Exercise details ▸ From the listing below, return every line with the string "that" in it.

Data block ▸
+--

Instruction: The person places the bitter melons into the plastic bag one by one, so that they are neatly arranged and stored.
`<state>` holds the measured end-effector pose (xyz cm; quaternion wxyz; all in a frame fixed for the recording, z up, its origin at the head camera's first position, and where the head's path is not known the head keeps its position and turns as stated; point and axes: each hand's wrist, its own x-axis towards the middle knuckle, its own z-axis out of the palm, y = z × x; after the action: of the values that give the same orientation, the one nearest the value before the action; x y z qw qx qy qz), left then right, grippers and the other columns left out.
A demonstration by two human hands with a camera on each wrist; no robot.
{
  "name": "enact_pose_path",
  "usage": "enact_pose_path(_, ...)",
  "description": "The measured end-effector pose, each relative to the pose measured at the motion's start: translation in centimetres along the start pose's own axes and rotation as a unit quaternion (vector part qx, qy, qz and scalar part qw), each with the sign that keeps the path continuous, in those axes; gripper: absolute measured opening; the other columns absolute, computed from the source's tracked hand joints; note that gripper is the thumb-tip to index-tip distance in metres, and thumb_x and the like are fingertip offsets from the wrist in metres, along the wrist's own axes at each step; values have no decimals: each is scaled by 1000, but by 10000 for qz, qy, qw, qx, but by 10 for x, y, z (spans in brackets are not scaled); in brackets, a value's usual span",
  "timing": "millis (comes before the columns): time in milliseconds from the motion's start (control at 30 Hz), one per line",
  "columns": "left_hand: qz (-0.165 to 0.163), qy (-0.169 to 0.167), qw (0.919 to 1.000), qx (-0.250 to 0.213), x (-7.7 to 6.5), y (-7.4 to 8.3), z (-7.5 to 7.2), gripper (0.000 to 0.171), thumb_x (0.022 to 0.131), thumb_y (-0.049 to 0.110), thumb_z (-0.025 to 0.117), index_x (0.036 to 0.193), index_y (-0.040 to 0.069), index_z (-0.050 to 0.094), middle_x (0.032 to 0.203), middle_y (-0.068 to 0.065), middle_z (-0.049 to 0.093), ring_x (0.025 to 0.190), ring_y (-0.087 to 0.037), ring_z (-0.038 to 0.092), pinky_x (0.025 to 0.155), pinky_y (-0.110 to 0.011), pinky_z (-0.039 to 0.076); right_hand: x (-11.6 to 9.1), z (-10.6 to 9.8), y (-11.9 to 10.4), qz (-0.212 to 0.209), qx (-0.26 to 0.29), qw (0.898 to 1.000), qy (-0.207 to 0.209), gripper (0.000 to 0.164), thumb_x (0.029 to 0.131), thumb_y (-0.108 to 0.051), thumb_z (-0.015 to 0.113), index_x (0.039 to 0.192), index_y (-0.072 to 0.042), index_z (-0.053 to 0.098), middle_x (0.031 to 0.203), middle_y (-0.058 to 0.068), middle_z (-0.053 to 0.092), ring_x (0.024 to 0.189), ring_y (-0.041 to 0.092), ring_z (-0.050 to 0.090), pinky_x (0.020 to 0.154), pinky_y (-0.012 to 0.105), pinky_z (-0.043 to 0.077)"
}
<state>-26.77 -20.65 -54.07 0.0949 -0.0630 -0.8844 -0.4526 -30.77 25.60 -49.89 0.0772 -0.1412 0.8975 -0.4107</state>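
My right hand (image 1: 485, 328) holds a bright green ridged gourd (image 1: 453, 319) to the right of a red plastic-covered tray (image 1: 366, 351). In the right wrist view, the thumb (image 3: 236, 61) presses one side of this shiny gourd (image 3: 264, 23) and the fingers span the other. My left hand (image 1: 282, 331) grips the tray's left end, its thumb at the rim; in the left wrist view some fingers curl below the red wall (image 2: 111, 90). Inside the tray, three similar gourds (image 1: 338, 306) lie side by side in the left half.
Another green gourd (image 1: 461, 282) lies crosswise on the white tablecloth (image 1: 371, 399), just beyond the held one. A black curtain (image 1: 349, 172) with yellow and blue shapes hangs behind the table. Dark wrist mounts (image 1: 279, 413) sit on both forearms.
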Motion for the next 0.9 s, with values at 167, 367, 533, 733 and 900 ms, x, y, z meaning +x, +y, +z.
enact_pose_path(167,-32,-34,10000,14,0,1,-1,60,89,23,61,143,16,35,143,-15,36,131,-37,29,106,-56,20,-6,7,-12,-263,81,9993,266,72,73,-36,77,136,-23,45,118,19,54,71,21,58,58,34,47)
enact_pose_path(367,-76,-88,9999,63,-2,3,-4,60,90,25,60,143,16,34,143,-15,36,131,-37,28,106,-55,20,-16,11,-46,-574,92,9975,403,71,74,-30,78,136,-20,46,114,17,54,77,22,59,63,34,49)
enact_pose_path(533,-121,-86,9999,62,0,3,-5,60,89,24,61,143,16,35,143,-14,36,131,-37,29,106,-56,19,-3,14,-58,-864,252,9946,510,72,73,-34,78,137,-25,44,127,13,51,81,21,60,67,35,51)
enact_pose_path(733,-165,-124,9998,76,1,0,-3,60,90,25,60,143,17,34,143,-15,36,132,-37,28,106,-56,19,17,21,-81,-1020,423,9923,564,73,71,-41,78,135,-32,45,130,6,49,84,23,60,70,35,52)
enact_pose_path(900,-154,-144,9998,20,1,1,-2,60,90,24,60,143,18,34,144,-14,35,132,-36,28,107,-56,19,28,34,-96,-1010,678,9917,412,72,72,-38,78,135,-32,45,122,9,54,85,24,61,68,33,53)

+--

Answer to this problem ▸
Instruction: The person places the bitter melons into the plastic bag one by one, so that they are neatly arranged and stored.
`<state>` holds the measured end-effector pose (xyz cm; quaternion wxyz; all in a frame fixed for the recording, z up, its origin at the head camera's first position, and where the head's path is not known the head keeps its position and turns as stated; point and axes: each hand's wrist, its own x-axis towards the middle knuckle, its own z-axis out of the palm, y = z × x; after the action: of the values that give the same orientation, the one nearest the value before the action; x y z qw qx qy qz), left then right, grippers and the other columns left out.
  "description": "The measured end-effector pose, each relative to the pose measured at the motion's start: translation in centimetres along the start pose's own axes and rotation as a unit quaternion (vector part qx, qy, qz and scalar part qw), each with the sign that keeps the path continuous, in those axes; gripper: absolute measured opening; the other columns absolute, computed from the source's tracked hand joints; note that gripper is the thumb-tip to index-tip distance in metres, and thumb_x and the like are fingertip offsets from the wrist in metres, along the wrist's own axes at each step; values have no decimals: each is scaled by 1000, but by 10000 for qz, qy, qw, qx, but by 10 for x, y, z (spans in brackets are not scaled); in brackets, a value's usual span",

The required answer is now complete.